Нет, пускай врач меня просто выслушает. Пусть он думает, что мой клинический случай — это настоящий бестселлер, по которому Голливуд вскоре снимет гениальный блокбастер. Его хватит минут на десять, после чего он сладко заснет. Против такого расклада я совершенно не возражал. После меня ему все равно будут сниться кошмары.
И, наконец, последний претендент на внимание Дэна Корчагина — помощник-гуманист. Помощник-гуманист уверен, что спасительные силы находятся внутри нас, а все переживания содержат некий творческий элемент, способный вывести нас на самую светлую дорогу в своей жизни. И знаете, что самое главное? Он знает, в чем моя проблема. Потому что у него точно такие же проблемы.
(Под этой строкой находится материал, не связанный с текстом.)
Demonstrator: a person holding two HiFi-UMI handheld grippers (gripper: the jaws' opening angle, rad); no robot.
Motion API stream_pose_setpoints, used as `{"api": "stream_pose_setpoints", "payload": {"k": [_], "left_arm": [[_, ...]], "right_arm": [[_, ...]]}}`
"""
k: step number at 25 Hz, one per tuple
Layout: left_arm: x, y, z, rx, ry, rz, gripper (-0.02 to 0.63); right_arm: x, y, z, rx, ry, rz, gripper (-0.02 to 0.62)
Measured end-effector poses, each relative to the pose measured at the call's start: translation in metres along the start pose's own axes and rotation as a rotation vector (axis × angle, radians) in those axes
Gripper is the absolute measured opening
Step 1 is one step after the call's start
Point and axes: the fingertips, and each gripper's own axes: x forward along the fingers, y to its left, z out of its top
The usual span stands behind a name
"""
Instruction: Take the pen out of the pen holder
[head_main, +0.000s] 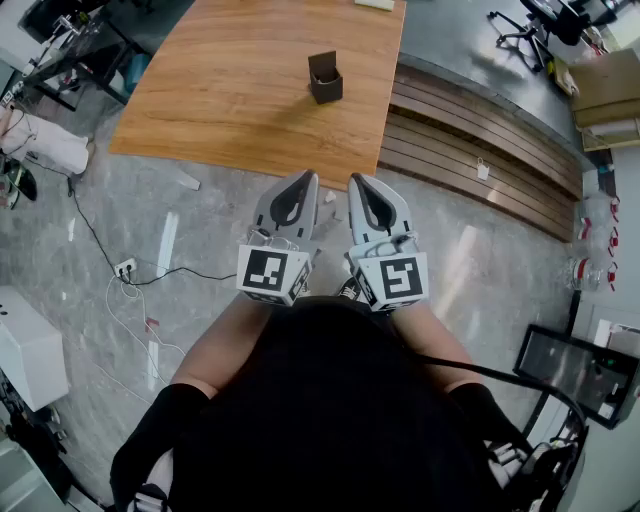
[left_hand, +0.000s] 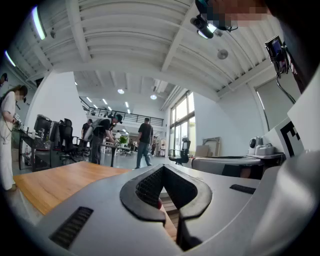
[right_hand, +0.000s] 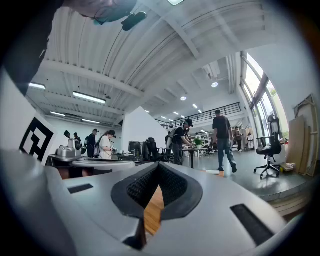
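Observation:
A dark brown pen holder stands on the far part of the wooden table; I cannot make out a pen in it from here. Both grippers are held close to the person's body, over the grey floor and well short of the table's near edge. The left gripper and the right gripper sit side by side, each shut with nothing between its jaws. In the left gripper view the jaws meet at the tip, with table wood beyond. The right gripper view shows its jaws likewise shut.
White cables and a power strip lie on the floor at left, near a white box. Wooden steps run along the table's right side. A monitor stands at lower right. Several people stand in the hall behind.

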Motion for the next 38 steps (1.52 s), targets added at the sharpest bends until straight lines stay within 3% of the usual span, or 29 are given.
{"api": "stream_pose_setpoints", "payload": {"k": [12, 25, 38], "left_arm": [[0.010, -0.007, -0.008, -0.001, 0.015, 0.019, 0.000], [0.018, -0.009, -0.024, -0.007, 0.024, 0.139, 0.000], [0.101, 0.059, -0.044, -0.032, 0.054, 0.112, 0.000]], "right_arm": [[-0.003, -0.015, -0.008, 0.037, -0.005, 0.022, 0.014], [-0.003, -0.042, -0.016, 0.054, -0.004, 0.089, 0.014], [0.099, -0.072, -0.039, 0.058, 0.035, 0.085, 0.014]]}}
Да ну их к черту, всех четверых! Сам с собой справлюсь. В первый раз, что ли?!
Костер приятно согревал, лес перестал пугать. Почему я так спокойно реагирую на то, что происходит? И почему воспринимаю это как нечто само собой разумеющееся?! Не то чтобы меня тревожила собственная черствость, я просто не понимал ее причины. Подумаешь, кто-то умер. Все мы когда-то умрем. Вот и я должен был вроде как захлебнуться. «Меня засосала опасная трясина…» Ан нет, выкарабкался! А кто-то не сумел. Но ведь это его проблемы, так?!
Была у меня пациентка — из Питера. Днем работала в коммерческом банке, а по ночам любила убивать себя. Звали ее Софья, почти Мармеладова. Девушки из Питера особенные, даже когда они переезжают в Москву.
Соня была очень изобретательна в вопросах самоубийствах, но никогда не переходила опасной грани. Если травилась, то чуточку, если вешалась, то понарошку, если резала вены, то делала это очень красиво.
— Зачем играть со смертью? — спрашивал я. — Оставь ее в покое. Когда будет нужно, она сама тебя найдет.
— Ты не понимаешь, — она театрально ломала руки. — Смерть — не она, а он. Он, понимаешь?! И я ищу способы привлечь его внимание к себе. Смерть — самый лучший любовник.